QUICKではアジア特Q便と題し、アジア各国・地域のアナリストや記者の現地の声をニュース形式で配信しています。今回は台湾の現地記者、李臥龍(リー・ウォーロン)氏がレポートします。※本記事は2015年12月18日にQUICK端末で配信した記事です。
”黒馬の騎士”日月光vs”白馬の騎士”清華紫光、攻防戦の行方は?
台湾をターゲットにした半導体企業のM&A(買収・合併)がいくどとなく山場を迎えている。10月に力成科技(コード@6239/TW)の株式25%取得を突如決めた中国大陸の清華紫光グループが、続いて12月11日にセキ品精密工業(コード@2325/TW)の株式取得を決定した。同社株式24.9%を1株当たり55台湾ドルで取得する。同グループは、さらに巨額資金を投じて南茂科技(コード@8150/TW)の株式25%を取得する。買収額は1株当たり40台湾ドル。3社への合計出資額は882億元に達し、同社の大胆な挙動が半導体市場を揺るがした。
中でも、セキ品精密への出資は568億台湾ドルの巨額とあって、注目を集めている。セキ品精密の林文伯董事長は今回の決定を中国との提携だと、対外的に説明した。取得資金のうち80%を台湾の生産能力拡充に、20%を江蘇省蘇州市の工場拡張に用いるという。
もっとも、セキ品精密は紫光グループに株式24.9%を譲渡して筆頭株主とする際に第三者割当増資の形式を取る。これに伴い、日月光半導体製造(コード@2311/TW)のセキ品精密の持ち株比率はわずか18%にまで低下することになる。明らかに、セキ品精密は紫光グループを自社の経営権を護衛する「白馬の騎士」とすることで、日月光が経営への介入を強めることに対抗しようとしたのだ。
日月光、敵対的買収から一転、友好的買収を提示へ
台湾の半導体業界の関係者は、セキ品精密の林董事長が紫光グループの出資を今回引き入れることにしたのは、同グループがセキ品精密の株主に有利な額を提示したほか、同社の経営権に干渉しないとしたためだと分析する。囲碁を得意とする林董事長が見事な一手を打ったというわけだ。しかし、世間では激しい反中感情が巻き起こり、台湾で数十年間の月日をかけて苦労して築き上げた半導体パッケージングテスト業のサプライチェーンを林董事長はいたずらに中国へ差し出すべきではないとの認識が広がった。
一方、苦労して進めてきた計画を紫光グループに台無しにされた日月光は、そのまま泣き寝入りするようなことはしなかった。
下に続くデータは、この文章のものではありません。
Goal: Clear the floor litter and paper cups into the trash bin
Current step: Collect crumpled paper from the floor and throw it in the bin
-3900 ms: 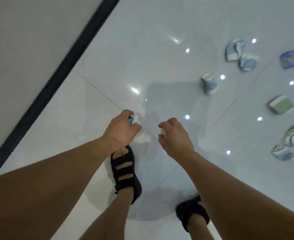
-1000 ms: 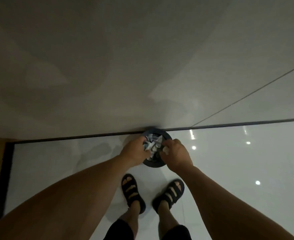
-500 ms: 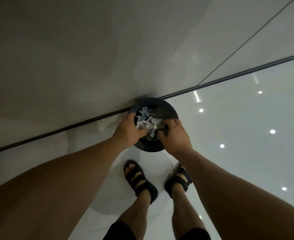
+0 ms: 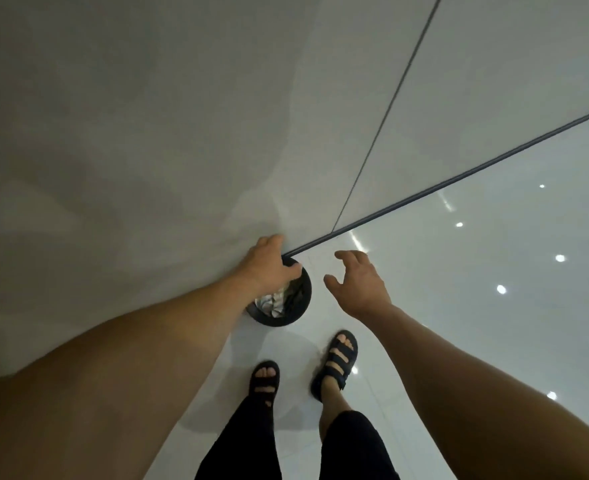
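Fingers [image 4: 351,256] spread beside trash bin [image 4: 275,321]

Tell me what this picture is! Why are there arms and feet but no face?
The camera sits on a person's head and looks down, so you see only their own arms and feet. The left hand is over a round black trash bin that stands by the wall. Its fingers bend over the rim, and I cannot tell whether they hold anything. Crumpled paper lies inside the bin. The right hand hangs beside the bin, spread open, holding nothing. Below are two feet in black sandals on a shiny white floor. The bright dots are probably lamps mirrored in it.
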Available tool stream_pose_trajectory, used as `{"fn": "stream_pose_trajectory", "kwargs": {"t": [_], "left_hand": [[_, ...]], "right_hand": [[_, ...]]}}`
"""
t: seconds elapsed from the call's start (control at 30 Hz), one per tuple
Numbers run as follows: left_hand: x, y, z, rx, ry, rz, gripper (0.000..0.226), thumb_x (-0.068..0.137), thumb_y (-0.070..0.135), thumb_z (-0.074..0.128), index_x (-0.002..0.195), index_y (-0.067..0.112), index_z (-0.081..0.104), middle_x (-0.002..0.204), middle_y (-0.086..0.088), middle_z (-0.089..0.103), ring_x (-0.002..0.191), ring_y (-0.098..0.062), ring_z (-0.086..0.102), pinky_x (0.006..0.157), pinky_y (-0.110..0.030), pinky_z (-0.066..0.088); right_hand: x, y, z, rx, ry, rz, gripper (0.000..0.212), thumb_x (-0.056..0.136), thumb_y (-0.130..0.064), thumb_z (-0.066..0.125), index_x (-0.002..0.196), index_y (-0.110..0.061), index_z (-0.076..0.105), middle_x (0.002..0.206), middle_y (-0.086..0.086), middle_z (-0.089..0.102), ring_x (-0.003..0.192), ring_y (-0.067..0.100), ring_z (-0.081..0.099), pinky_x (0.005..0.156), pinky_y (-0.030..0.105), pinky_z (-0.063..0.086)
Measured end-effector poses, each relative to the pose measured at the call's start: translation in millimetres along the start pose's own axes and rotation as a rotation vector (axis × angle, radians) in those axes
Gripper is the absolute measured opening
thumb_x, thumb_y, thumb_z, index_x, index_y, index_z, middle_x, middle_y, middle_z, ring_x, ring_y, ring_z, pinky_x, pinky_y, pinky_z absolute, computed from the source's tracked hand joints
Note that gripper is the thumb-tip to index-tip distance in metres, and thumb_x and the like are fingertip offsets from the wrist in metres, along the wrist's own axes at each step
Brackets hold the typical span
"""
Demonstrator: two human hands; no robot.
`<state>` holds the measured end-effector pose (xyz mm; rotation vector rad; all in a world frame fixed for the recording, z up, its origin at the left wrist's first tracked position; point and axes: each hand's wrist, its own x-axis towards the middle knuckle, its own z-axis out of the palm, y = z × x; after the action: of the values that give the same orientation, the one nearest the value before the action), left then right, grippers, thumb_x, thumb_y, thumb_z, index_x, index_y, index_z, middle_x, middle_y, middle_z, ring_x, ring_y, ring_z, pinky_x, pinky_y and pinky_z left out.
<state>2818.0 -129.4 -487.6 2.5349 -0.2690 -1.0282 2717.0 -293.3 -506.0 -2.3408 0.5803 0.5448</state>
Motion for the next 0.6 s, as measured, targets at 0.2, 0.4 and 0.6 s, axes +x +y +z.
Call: {"fn": "stream_pose_trajectory", "kwargs": {"t": [0.2,0.4,0.6], "left_hand": [[-78.3,80.3,-53.6,0.074,-0.007,0.230,0.080,0.083,0.045,0.065,0.148,0.019,0.027,0.149,-0.008,0.031,0.133,-0.027,0.037,0.108,-0.042,0.036],[-138.9,158.7,-66.6,0.227,-0.065,0.408,0.082,0.082,0.045,0.065,0.148,0.018,0.026,0.150,-0.009,0.030,0.132,-0.029,0.039,0.106,-0.040,0.037],[-188.7,265.1,-38.7,0.389,-0.101,0.604,0.081,0.083,0.047,0.064,0.148,0.018,0.026,0.148,-0.009,0.033,0.130,-0.029,0.041,0.103,-0.038,0.038]], "right_hand": [[-102.3,-20.9,-78.5,0.046,0.141,0.147,0.064,0.091,-0.043,0.058,0.147,-0.023,0.034,0.151,0.004,0.032,0.130,0.027,0.043,0.102,0.039,0.042],[-192.2,-13.0,-150.1,0.077,0.340,0.234,0.067,0.090,-0.046,0.058,0.148,-0.024,0.032,0.151,0.004,0.033,0.130,0.026,0.044,0.101,0.038,0.042],[-270.2,50.7,-215.1,0.124,0.519,0.353,0.070,0.089,-0.047,0.058,0.149,-0.024,0.032,0.151,0.005,0.033,0.132,0.026,0.040,0.102,0.040,0.041]]}}
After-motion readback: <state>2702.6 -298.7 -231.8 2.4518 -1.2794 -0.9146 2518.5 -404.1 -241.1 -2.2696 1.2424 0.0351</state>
3日後の12月14日、1株当たり55台湾ドルでセキ品精密の株式100%を完全取得するという友好的買収提案を同社の取締役会に突如提示。台湾の産業の国際競争力を擁護するなどといった大義を掲げ、両社が先入観を捨てて買収案で合意することを希望すると発表した。また、既存の会社制度、全取締役、全経営陣を維持し、従業員の利益を守り、改革は行わないと約束した。買収総額は約40億米ドル(約1313億台湾ドル)となる見通しだ。
日月光はセキ品精密に今月21日までに書面で回答するよう求めたが、セキ品精密は再度議論する必要があるとして即答を避けた。
市場は日月光の柔和路線を評価する見通し…懸念も
台湾の機関投資家は、日月光の買収案は水平統合であり株式の希薄化も起こらず、買収効果がすぐに表れると分析する。反面、セキ品精密による紫光グループの出資引き入れは増資を伴い、株式が33%希薄化する。両案を比べた場合、多くの外国投資家が日月光の買収案を支持するだろうとの見方を示した。日月光の迅速で果断な反撃には、セキ品精密の経営権を取得して半導体パッケージングテスト業トップの座を固めることへの決意がうかがえるという。
しかし、日月光によるセキ品精密の完全買収には、紫光グループによる取得価格の増額攻勢を受ける可能性やセキ品精密の取締役会での否決といった変数が依然として存在する。また、セキ品精密の株主が同意したとしても、合併に伴い世界シェアが大幅に拡大するため、各国の反トラスト法(独禁法)の厳しい審査を通らなければならない。こうした難関を順調に突破していくことができるのかどうかが注目される。